Ledger Exposes Unpatchable Flaw in MediaTek Phone Chip
Security researchers at Ledger‘s Donjon lab have uncovered an unpatchable flaw in a MediaTek smartphone chip, a vulnerability that could grant attackers complete control. This isn’t just theoretical; Ledger demonstrated full control using electromagnetic fault injection, raising serious questions about the security of even the most popular mobile devices.

The implications are significant, especially as mobile devices become increasingly central to our digital lives. While the average user might not be a direct target, the sheer scale of affected devices makes this a juicy target for sophisticated threat actors.

The vulnerability resides deep within the chip’s boot ROM, a critical piece of code that executes during the device’s startup. The boot ROM is designed to be immutable, ensuring a secure and trusted boot process. However, Ledger’s team discovered a way to bypass these protections using electromagnetic fault injection, essentially glitching the chip at a precise moment to gain control.

The problem? Boot ROM is baked into the hardware at the factory. Unlike software, it cannot be patched or updated after manufacturing. This means that any device using the affected MediaTek chip is permanently vulnerable.

Electromagnetic fault injection (EMFI) is a sophisticated attack technique that involves injecting electromagnetic pulses into a chip to disrupt its normal operation. By carefully timing and shaping these pulses, attackers can induce errors in the chip’s execution, allowing them to bypass security checks or gain unauthorized access.

According to Ledger’s findings, the Donjon lab was able to achieve a success rate of 0.1% to 1% per attempt, allowing for a full compromise within minutes under lab conditions. This level of precision highlights the sophistication of the attack and the potential for real-world exploitation.
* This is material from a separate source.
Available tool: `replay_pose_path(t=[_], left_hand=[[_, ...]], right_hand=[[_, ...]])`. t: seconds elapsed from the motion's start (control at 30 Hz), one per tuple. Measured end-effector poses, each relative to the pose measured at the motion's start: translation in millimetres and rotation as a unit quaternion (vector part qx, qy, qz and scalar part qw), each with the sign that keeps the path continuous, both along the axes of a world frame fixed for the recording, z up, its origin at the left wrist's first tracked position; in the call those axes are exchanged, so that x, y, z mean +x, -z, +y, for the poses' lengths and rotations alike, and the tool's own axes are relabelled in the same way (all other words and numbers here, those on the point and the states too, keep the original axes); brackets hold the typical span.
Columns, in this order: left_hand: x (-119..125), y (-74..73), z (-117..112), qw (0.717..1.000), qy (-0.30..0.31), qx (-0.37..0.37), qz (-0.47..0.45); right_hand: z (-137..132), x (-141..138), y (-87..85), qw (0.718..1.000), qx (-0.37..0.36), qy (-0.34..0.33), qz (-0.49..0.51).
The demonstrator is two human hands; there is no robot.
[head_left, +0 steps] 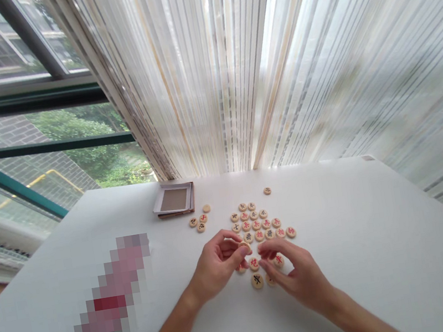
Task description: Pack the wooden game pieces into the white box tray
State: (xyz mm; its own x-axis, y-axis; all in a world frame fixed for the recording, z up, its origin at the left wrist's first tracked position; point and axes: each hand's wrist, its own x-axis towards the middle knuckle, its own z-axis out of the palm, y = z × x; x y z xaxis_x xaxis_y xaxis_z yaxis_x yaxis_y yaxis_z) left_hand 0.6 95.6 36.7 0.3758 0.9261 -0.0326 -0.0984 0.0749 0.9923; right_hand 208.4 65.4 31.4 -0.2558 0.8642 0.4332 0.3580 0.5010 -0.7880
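My left hand (222, 261) is closed, pinching a round wooden Chinese chess piece (244, 247) between thumb and fingers, just above the table. To its right, my right hand (290, 267) is curved over the lower rows, with a gap between thumb and fingertips and no piece visible in it. Around both hands, wooden pieces with red or black characters lie in rows, among them a red piece (254, 263) between the hands and a black piece (257, 281) below it. Parts of the lower rows are hidden by my fingers.
Several loose pieces (201, 227) lie left of the rows, and a single piece (267, 191) lies behind them. An open shallow box (174, 200) stands at the white table's (359, 211) back edge. At left is a pixelated pinkish object (113, 295). Curtains (199, 79) hang behind.
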Motion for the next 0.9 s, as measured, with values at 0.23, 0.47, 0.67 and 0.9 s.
replay_pose_path(t=[0.23, 0.47, 0.67, 0.9], left_hand=[[11.9, -1.9, -15.4, 0.999, 0.036, 0.011, 0.023], [14.4, 1.1, -16.1, 0.997, -0.003, 0.046, 0.060], [13.6, -2.0, -17.4, 0.994, -0.010, 0.064, 0.085], [9.4, 1.3, -14.6, 0.986, -0.010, 0.094, 0.134]], right_hand=[[-2.1, -4.0, 4.3, 0.998, 0.067, -0.022, -0.010], [-2.1, -3.7, 4.4, 0.996, 0.077, -0.034, -0.019], [-3.5, -4.6, 5.3, 0.996, 0.076, -0.035, -0.026], [-0.9, -3.3, 6.1, 0.998, 0.068, -0.005, -0.017]])
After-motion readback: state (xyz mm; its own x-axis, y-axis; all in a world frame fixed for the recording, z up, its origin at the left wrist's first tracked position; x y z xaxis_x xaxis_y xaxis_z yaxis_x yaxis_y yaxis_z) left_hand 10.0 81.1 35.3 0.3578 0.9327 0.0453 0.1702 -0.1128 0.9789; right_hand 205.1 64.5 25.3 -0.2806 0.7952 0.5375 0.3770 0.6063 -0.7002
Ledger, best known for its hardware wallets, is keen to highlight the importance of secure, tamper-resistant chips in protecting sensitive data. Their research serves as a stark reminder of the inherent vulnerabilities in general-purpose computing devices like smartphones.

While Ledger isn’t explicitly recommending against using software wallets, the findings certainly underscore the added security benefits of hardware wallets, which rely on dedicated secure elements to protect private keys. In contrast, software wallets store private keys on the device’s main memory, making them more susceptible to attacks like the one demonstrated by Ledger.

While the immediate concern might be cryptocurrency security, the implications extend far beyond. Smartphones are used for everything from banking and payments to storing personal data and accessing sensitive information. A compromise of the underlying hardware could have devastating consequences for users.

The revelation comes at a time when cryptocurrency theft is on the rise. According to recent reports, hackers have already stolen $2.17 billion from cryptocurrency services in 2025, exceeding the total for all of 2024. This makes robust security measures more critical than ever.

Ledger’s discovery serves as a wake-up call for the entire tech industry. It highlights the need for greater investment in hardware security and more rigorous testing of chip designs. As our reliance on mobile devices continues to grow, ensuring the security of the underlying hardware is paramount.

The unpatchable nature of this flaw raises questions about the long-term security of millions of devices. While the practical challenges of exploiting this vulnerability in the real world are significant, the potential risks are undeniable. The incident reinforces the importance of adopting a layered security approach and being vigilant about the apps we install and the permissions we grant.